→ What you should do
Please reproduce the data below exactly, from the first line to the last.

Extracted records
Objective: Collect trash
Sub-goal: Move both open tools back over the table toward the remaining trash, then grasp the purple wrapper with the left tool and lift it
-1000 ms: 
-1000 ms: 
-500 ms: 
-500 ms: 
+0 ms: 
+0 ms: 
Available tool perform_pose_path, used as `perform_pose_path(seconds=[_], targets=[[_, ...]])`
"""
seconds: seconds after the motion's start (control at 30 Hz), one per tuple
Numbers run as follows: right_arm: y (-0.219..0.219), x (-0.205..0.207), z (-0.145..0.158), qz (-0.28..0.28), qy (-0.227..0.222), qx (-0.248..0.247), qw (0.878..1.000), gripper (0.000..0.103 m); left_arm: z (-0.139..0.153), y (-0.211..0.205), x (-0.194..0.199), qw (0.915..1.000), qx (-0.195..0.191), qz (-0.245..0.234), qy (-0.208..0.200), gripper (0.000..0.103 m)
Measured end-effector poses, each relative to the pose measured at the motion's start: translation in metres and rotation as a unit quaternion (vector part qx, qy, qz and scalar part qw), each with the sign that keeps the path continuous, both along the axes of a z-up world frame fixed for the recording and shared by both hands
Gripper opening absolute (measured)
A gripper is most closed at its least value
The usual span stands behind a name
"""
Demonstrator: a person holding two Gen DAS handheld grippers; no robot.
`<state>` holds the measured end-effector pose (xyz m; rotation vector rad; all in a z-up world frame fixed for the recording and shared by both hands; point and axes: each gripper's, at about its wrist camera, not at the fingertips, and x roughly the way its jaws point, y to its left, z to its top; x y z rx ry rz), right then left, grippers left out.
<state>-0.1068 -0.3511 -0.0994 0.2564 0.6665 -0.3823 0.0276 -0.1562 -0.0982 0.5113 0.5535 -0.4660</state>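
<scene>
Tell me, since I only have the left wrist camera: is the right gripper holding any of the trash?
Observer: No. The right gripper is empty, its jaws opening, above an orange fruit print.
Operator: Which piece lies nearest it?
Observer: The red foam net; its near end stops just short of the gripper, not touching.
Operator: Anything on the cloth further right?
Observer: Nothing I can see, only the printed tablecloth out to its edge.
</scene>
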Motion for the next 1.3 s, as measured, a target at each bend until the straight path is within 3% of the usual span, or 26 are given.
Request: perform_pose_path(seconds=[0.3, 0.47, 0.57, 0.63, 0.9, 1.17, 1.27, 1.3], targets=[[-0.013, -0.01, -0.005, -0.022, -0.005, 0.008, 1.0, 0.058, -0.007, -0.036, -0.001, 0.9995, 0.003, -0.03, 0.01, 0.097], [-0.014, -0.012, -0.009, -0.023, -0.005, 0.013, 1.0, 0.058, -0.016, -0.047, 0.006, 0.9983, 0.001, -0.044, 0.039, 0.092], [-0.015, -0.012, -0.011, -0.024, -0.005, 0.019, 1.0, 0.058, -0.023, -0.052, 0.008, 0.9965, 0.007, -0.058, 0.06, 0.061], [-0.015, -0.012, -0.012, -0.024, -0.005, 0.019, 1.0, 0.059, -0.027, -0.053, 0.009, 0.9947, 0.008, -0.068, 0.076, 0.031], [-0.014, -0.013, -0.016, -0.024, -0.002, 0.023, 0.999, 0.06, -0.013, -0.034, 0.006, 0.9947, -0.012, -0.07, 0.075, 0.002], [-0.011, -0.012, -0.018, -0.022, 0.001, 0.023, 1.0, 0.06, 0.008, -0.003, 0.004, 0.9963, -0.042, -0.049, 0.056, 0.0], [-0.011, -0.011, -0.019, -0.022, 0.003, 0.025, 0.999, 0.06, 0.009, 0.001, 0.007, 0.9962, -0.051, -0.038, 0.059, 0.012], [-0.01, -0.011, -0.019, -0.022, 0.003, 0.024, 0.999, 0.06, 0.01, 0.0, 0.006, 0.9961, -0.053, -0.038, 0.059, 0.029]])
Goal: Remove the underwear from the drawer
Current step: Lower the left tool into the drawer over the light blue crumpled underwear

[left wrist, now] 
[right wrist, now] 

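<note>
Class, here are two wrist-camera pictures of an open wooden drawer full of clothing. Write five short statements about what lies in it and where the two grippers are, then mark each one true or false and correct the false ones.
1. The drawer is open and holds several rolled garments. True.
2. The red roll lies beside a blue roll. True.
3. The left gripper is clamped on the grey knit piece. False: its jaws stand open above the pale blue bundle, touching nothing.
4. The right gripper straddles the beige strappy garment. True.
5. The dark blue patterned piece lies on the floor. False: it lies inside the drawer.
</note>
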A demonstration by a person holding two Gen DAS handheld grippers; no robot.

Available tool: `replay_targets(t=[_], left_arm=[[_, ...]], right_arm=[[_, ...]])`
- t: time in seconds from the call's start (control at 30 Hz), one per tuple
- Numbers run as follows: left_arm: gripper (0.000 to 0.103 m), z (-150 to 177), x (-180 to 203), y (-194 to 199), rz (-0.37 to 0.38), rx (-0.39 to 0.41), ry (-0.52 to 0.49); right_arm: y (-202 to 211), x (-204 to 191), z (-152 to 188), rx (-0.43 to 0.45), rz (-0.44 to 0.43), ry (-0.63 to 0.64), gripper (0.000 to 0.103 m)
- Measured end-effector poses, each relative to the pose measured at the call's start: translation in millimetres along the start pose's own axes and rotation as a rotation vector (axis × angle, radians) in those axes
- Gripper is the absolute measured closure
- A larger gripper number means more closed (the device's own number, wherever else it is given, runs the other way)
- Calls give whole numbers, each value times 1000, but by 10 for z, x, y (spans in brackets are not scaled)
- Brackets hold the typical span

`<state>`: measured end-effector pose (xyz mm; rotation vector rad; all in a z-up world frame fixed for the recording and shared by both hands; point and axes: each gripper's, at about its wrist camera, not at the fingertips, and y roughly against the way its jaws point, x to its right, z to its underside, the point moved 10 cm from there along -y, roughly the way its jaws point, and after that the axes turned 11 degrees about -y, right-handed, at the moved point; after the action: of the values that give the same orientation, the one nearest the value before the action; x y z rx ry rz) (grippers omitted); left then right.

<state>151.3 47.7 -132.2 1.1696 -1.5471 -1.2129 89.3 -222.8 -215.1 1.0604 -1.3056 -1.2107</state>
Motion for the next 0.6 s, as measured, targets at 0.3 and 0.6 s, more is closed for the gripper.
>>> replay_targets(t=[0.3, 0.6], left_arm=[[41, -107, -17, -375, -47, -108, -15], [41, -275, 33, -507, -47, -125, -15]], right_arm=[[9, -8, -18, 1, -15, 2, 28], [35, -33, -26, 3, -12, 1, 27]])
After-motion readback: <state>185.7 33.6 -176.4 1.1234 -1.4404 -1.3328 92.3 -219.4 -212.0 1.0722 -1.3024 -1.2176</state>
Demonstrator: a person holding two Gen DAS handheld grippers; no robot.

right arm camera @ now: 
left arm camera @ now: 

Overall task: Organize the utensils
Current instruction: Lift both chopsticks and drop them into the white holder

→ Task output
Objective: Collect trash
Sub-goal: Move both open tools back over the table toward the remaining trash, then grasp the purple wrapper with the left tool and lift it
-1000 ms: 
-1000 ms: 
-500 ms: 
-500 ms: 
+0 ms: 
+0 ms: 
Available tool perform_pose_path, used as `perform_pose_path(seconds=[_], targets=[[_, ...]])`
"""
seconds: seconds after the motion's start (control at 30 Hz), one per tuple
Numbers run as follows: right_arm: y (-0.219..0.219), x (-0.205..0.207), z (-0.145..0.158), qz (-0.28..0.28), qy (-0.227..0.222), qx (-0.248..0.247), qw (0.878..1.000), gripper (0.000..0.103 m); left_arm: z (-0.139..0.153), y (-0.211..0.205), x (-0.194..0.199), qw (0.915..1.000), qx (-0.195..0.191), qz (-0.245..0.234), qy (-0.208..0.200), gripper (0.000..0.103 m)
Measured end-effector poses, each relative to the pose measured at the motion's start: translation in metres and rotation as a unit quaternion (vector part qx, qy, qz and scalar part qw), each with the sign that keeps the path continuous, both along the axes of a z-up world frame fixed for the recording and shared by both hands
Gripper opening absolute (measured)
A gripper is most closed at its least value
The usual span stands behind a name
"""
Demonstrator: a person holding two Gen DAS handheld grippers; no robot.
`<state>` holds the measured end-effector pose (xyz m; rotation vector rad; all in a z-up world frame fixed for the recording and shared by both hands; point and axes: each gripper's, at about its wrist camera, not at the fingertips, and x roughly the way its jaws point, y to its left, z to its top; x y z rx ry rz), right then left, grippers left out.
<state>-0.1068 -0.3511 -0.0994 0.2564 0.6665 -0.3823 0.0276 -0.1562 -0.0982 0.5113 0.5535 -0.4660</state>
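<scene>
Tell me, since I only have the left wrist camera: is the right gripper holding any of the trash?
Observer: No. The right gripper is empty, its jaws opening, above an orange fruit print.
Operator: Which piece lies nearest it?
Observer: The red foam net; its near end stops just short of the gripper, not touching.
Operator: Anything on the cloth further right?
Observer: Nothing I can see, only the printed tablecloth out to its edge.
</scene>
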Motion for the next 1.3 s, as measured, a target at each bend until the straight path is within 3% of the usual span, or 26 are given.
Request: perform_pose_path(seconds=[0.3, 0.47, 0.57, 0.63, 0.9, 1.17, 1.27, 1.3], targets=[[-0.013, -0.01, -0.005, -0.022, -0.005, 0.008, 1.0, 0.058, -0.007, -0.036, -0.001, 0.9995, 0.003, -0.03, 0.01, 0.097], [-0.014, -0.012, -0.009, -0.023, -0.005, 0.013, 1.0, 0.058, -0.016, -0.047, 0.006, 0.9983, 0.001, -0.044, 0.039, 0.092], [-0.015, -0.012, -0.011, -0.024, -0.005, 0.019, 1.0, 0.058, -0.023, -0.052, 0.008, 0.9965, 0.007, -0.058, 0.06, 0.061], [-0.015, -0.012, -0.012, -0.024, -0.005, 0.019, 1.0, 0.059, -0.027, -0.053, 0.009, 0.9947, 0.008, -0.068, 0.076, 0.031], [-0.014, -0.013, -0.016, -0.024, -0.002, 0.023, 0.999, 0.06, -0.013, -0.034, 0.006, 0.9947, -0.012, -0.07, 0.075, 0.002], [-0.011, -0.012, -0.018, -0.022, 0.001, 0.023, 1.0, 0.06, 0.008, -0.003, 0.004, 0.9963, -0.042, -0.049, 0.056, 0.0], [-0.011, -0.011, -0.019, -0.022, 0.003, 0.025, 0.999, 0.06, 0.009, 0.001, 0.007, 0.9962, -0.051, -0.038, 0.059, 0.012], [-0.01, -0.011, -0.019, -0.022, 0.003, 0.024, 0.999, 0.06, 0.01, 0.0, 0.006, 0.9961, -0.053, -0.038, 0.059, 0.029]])
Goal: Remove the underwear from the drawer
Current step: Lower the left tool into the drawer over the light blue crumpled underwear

[left wrist, now] 
[right wrist, now] 

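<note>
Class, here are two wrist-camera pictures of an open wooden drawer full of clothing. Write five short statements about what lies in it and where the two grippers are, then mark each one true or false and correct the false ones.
1. The drawer is open and holds several rolled garments. True.
2. The red roll lies beside a blue roll. True.
3. The left gripper is clamped on the grey knit piece. False: its jaws stand open above the pale blue bundle, touching nothing.
4. The right gripper straddles the beige strappy garment. True.
5. The dark blue patterned piece lies on the floor. False: it lies inside the drawer.
</note>
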A demonstration by a person holding two Gen DAS handheld grippers; no robot.

Available tool: `replay_targets(t=[_], left_arm=[[_, ...]], right_arm=[[_, ...]])`
- t: time in seconds from the call's start (control at 30 Hz), one per tuple
- Numbers run as follows: left_arm: gripper (0.000 to 0.103 m), z (-150 to 177), x (-180 to 203), y (-194 to 199), rz (-0.37 to 0.38), rx (-0.39 to 0.41), ry (-0.52 to 0.49); right_arm: y (-202 to 211), x (-204 to 191), z (-152 to 188), rx (-0.43 to 0.45), rz (-0.44 to 0.43), ry (-0.63 to 0.64), gripper (0.000 to 0.103 m)
- Measured end-effector poses, each relative to the pose measured at the call's start: translation in millimetres along the start pose's own axes and rotation as a rotation vector (axis × angle, radians) in those axes
- Gripper is the absolute measured closure
- A larger gripper number means more closed (the device's own number, wherever else it is given, runs the other way)
- Calls give whole numbers, each value times 1000, but by 10 for z, x, y (spans in brackets are not scaled)
- Brackets hold the typical span

`<state>`: measured end-effector pose (xyz mm; rotation vector rad; all in a z-up world frame fixed for the recording and shared by both hands; point and axes: each gripper's, at about its wrist camera, not at the fingertips, and y roughly against the way its jaws point, x to its right, z to its underside, the point moved 10 cm from there along -y, roughly the way its jaws point, and after that the axes turned 11 degrees about -y, right-handed, at the moved point; after the action: of the values that give the same orientation, the one nearest the value before the action; x y z rx ry rz) (grippers omitted); left then right.

<state>151.3 47.7 -132.2 1.1696 -1.5471 -1.2129 89.3 -222.8 -215.1 1.0604 -1.3056 -1.2107</state>
Motion for the next 0.6 s, as measured, targets at 0.3 and 0.6 s, more is closed for the gripper.
>>> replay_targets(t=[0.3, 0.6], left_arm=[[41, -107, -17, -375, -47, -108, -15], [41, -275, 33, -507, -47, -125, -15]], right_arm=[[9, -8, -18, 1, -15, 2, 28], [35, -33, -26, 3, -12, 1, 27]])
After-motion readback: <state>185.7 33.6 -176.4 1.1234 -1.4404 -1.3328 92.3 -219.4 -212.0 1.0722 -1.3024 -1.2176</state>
Demonstrator: a person holding two Gen DAS handheld grippers; no robot.

right arm camera @ now: 
left arm camera @ now: 

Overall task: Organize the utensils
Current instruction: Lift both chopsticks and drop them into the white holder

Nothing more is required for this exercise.